Problem description: Give the number of lines in the listing that hold the word "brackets". Write nothing but that number.

§

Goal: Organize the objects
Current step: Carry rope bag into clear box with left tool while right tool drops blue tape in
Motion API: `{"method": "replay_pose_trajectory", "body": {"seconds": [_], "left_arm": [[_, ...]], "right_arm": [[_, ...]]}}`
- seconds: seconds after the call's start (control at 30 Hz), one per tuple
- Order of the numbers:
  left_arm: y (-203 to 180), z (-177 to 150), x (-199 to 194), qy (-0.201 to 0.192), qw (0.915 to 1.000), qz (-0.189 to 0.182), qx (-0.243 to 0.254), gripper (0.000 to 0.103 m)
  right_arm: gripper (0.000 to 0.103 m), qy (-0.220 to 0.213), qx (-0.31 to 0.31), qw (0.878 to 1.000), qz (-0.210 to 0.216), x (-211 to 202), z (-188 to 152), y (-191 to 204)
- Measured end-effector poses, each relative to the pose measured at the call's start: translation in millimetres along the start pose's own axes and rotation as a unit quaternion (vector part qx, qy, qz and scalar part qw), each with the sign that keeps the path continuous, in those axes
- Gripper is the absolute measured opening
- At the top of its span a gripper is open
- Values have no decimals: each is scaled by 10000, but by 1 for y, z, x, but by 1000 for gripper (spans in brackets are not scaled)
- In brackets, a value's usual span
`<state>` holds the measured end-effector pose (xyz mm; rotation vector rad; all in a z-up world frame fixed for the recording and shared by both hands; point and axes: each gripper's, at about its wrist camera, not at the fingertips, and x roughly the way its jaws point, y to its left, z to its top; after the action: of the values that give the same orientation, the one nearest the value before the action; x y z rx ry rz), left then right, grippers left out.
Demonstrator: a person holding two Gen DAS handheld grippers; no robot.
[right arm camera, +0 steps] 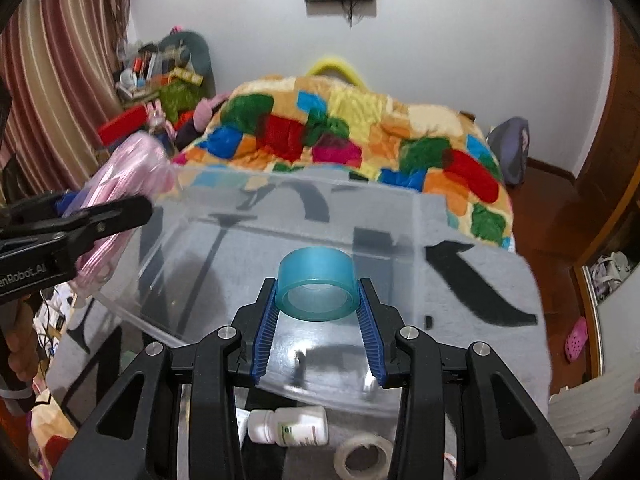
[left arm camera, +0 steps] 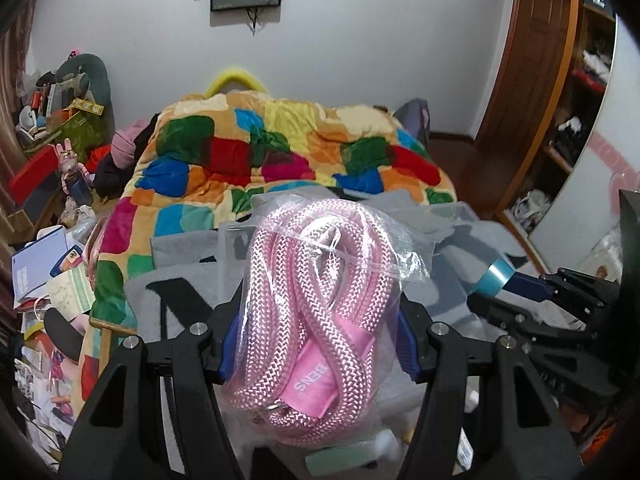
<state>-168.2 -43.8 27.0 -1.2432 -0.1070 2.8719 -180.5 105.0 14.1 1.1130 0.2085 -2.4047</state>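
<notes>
Pink rope bag | clamped in left tool | teal tape roll | clamped in right tool

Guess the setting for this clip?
Most likely a lived-in bedroom: a bed under a patchwork quilt, a wooden wardrobe with clothes on its shelves, and striped curtains. Clutter sits piled beside the bed.

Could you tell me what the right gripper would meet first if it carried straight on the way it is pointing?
Probably the clear plastic bin: the right gripper, shut on the blue tape roll, points over its near rim into its inside, though depth is unclear.
</notes>
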Motion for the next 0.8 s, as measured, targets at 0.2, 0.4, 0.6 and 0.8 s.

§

Response below: 2